Today is the first day since the start of the NaBloPoMo daily-post challenge that I have no idea what to write about.
I spent a good hour and a half renaming photo titles on my blog to procrastinate, waiting for inspiration to come. But nothing came. Even yesterday when I was on the road exploring a bit of Korea, I had an idea of what to write about. Since the start of NaBloPoMo, I’ve thought each day about what I should write. It hasn’t taken more than 20 minutes to think of something that really sparks my interest – gives me that slight elated-butterfly-fluttering-feeling and I instantly know – that’s what I’m going to write about.
Today, I’ve got nothing.
So this is my post to say that you can’t always force inspiration. Sometimes you need a day of rest (it is Sunday, after all). Sometimes you need a lazy day. Sometimes you need a day to just ramble on about whatever you want. And then maybe – if you’re lucky – during those ramblings, you’ll eventually find inspiration.
Instead of focusing on “what do people want to read?”, “what would be interesting to write about?”, “what posts have gotten the most views/likes/comments?”, sometimes you just need to focus on what drives you as a writer. I’ve gone through many phases of writing where I get stuck in a rut because I get too caught up in those kinds of questions – the “how do I become more popular” type of questions. Which is kinda of sad and pathetic – but it’s something most bloggers/writers go through from time to time. Because whether you like to admit it or not – you want people to read what you write.
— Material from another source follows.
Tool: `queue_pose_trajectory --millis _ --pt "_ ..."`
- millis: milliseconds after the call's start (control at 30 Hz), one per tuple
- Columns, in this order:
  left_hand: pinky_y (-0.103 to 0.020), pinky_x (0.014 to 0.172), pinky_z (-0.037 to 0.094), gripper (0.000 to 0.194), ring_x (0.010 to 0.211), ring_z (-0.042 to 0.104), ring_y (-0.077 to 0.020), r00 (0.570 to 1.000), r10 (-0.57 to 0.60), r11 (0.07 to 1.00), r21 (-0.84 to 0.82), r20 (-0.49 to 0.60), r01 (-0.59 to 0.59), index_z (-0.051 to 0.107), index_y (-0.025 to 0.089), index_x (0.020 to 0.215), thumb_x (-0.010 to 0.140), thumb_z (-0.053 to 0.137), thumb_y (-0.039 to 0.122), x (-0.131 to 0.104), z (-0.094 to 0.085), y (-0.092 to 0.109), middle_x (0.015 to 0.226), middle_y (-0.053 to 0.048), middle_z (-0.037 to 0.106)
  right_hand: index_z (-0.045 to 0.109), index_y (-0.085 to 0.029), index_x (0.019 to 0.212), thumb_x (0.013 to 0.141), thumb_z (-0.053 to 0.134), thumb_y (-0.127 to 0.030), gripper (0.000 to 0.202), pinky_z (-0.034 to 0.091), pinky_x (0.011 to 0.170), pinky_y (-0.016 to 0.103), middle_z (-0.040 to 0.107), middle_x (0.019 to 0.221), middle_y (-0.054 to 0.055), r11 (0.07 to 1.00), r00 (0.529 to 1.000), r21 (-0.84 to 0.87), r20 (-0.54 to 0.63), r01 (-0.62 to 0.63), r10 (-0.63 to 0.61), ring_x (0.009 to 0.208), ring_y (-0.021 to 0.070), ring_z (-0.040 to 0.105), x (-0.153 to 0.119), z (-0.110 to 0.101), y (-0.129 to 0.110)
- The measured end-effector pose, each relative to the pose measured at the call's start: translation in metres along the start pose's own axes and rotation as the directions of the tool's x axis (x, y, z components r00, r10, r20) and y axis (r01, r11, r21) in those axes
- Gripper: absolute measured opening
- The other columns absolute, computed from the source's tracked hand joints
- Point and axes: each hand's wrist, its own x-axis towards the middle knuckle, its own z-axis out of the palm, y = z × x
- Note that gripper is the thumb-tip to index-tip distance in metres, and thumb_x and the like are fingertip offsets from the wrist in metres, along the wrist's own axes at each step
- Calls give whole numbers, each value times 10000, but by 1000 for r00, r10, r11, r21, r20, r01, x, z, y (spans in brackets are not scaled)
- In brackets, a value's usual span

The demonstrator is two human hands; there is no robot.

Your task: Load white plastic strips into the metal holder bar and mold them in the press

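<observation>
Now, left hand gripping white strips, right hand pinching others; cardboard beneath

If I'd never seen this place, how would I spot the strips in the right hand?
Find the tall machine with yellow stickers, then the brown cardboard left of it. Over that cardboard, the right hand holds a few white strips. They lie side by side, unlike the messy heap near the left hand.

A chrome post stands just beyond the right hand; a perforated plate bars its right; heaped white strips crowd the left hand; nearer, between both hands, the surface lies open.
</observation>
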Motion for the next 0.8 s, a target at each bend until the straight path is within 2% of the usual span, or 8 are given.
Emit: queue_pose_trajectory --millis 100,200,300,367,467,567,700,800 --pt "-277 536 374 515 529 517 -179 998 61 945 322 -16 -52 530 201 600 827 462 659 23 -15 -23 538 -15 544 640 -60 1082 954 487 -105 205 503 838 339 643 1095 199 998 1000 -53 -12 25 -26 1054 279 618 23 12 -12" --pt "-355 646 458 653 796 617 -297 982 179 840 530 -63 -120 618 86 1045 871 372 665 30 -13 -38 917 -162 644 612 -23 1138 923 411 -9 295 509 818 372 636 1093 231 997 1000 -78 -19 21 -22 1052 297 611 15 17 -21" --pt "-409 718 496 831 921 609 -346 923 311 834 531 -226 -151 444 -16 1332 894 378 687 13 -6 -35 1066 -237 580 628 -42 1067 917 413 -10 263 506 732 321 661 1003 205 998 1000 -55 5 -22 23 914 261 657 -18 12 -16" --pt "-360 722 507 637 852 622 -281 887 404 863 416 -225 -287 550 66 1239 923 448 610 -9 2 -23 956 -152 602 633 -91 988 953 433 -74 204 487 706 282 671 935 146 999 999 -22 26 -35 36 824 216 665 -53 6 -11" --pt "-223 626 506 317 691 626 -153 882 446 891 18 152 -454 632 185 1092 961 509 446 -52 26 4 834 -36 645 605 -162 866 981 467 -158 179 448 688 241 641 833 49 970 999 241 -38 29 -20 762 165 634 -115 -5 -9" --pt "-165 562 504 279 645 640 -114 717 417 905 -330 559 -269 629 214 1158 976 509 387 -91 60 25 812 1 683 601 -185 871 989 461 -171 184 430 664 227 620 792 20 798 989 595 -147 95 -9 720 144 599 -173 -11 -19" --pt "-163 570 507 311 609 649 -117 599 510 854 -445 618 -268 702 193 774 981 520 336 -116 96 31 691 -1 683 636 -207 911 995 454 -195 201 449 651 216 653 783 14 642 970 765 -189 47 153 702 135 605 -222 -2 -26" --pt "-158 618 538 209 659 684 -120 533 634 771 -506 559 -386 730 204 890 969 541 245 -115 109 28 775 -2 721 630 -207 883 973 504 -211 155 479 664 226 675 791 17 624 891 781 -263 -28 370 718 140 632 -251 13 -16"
Yes, a lot of it is for yourself, but there will always be a part of you that wants people to read what you have to say – otherwise you wouldn’t be posting it on the internet. You’d be writing it in your private journal.
I think the NaBloPoMo challenge has been amazing so far – it’s forced me to dig a little deeper. It’s encouraged me to write about things I otherwise would’ve have written about (if I didn’t have to write a post every day). It’s given me an excuse to finish those months-old drafts. But not every post has to be brilliant. Not every post has to be helpful and give tips or show a hundred beautiful photos or discuss some global issue (I’m yet to do one of those, by the way). Sometimes it’s okay to just write about whatever the hell you want to write about.
And sometimes it’s good to write a post specifically reminding yourself to do so.